Moving Beyond
Shopify Analytics
Every eCommerce business is looking to attract loyal customers and grow their share of wallet. Most recognise that the more they know about their customers, the better they can serve them and the more profitable they will be. In fact according to Forbes: “customer-centric companies are 60% more profitable” than their competitors…need we say more?
Shopify’s built-in analytics promises to provide merchants with insights into their business, but as many store owners quickly realise, it falls short in several key areas. While its reporting tools are useful for early-stage brands, they become a growth bottleneck as businesses scale.
This article will explore:
- The key limitations of Shopify Analytics that could be hurting your business.
- Why businesses struggle with customer segmentation, attribution, and product insights using just Shopify.
- When it makes sense to invest in a custom data warehouse and what the benefits are.
A Great Foundation
For many online businesses, Shopify Analytics is an essential starting point. It provides a clean, user-friendly dashboard with insights into sales trends, returning customer rates, and top-selling products. Small and mid-sized merchants benefit from its built-in reports, which make it easy to track revenue, monitor store performance, and analyse basic customer data, all without needing third-party tools. Unlike Google Analytics, Shopify directly integrates with sales data, meaning merchants can see actual transaction revenue without complex setup.

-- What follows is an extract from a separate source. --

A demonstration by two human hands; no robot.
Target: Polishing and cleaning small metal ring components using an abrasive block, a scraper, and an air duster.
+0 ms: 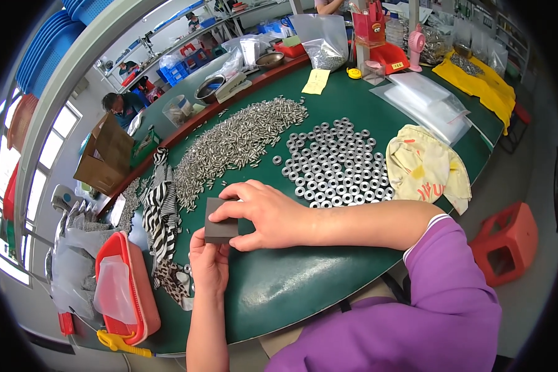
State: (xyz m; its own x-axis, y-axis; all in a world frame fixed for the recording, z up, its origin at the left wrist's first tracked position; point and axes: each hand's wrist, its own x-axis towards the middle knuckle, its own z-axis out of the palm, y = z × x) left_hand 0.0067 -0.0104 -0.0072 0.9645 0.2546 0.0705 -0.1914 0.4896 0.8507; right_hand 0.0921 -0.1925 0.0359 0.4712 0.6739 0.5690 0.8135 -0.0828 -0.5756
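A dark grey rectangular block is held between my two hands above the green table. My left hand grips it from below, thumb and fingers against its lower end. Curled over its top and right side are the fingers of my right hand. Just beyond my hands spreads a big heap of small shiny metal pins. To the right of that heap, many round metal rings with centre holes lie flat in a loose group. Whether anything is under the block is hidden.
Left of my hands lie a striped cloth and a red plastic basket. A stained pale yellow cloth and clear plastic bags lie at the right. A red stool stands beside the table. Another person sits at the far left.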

Data Shopify Analytics provides on customers:
Sales & Order Data: Total orders, average order value (AOV), and revenue.
Customer Segments: Returning vs. new customers, customer cohorts.
Geographic Data: Customer locations (but only broad country/state-level insights).
Product & Inventory Reports: What products customers are buying.
Traffic & Conversion Data: Where customers are coming from (limited attribution).
Financial Performance: including profit and loss statements, expenses, taxes, and payment methods.

What Shopify Analytics Lacks:
Age, Gender, or Income Data – Unlike Facebook Ads or Google Analytics, Shopify does not track these personal attributes.Deep Customer Insights – Shopify lacks behavioural analytics like customer interests, purchase motivations, or risk of churn.
Limited Segmentation – You can filter customers by order history but not by behaviours, preferences, or LTV (lifetime value).
Why This Matters
Shopify Analytics gives you a good indication of what has happened, but not much more. It is difficult for business owners to optimise their offerings or more closely target their audience without deeper insights into purchase behaviour, intent, profit and an overview of the entire customer journey.
So how do people move beyond the limitations of Shopify Analytics and what are the pros and cons of different routes?
“Demographics tell me who my customers are on paper, but not what drives them. Two customers with the same age and income can have completely different needs, and Shopify doesn’t help me figure that out.”
Head of Product, Momentary Ink







Google Analytics For Marketing
The first gap that most eCommerce businesses try to fill is in web traffic.
Google Analytics (GA4) is the go-to tool for tracking where customers come from, measuring site performance, and analysing web behaviour.
Pros of Google Analytics:
Best for understanding traffic sources and marketing campaign performance.
Can integrate with Google Ads, Meta Ads, and other ad platforms.
Free to use.
Helps track website engagement metrics like bounce rates and conversion funnels.
Cons of Google Analytics:
Does not track all sales – It only tracks online store purchases, missing phone orders, subscription renewals, and in-person sales. Setting up tracking can also be a little difficult.
Data discrepancies – Shopify and GA4 often show different numbers due to tracking blockers, cookie restrictions, and different attribution models.
Not focused on LTV or retention – GA4 is great for traffic insights but weak on customer insights like repeat purchases, LTV, and retention.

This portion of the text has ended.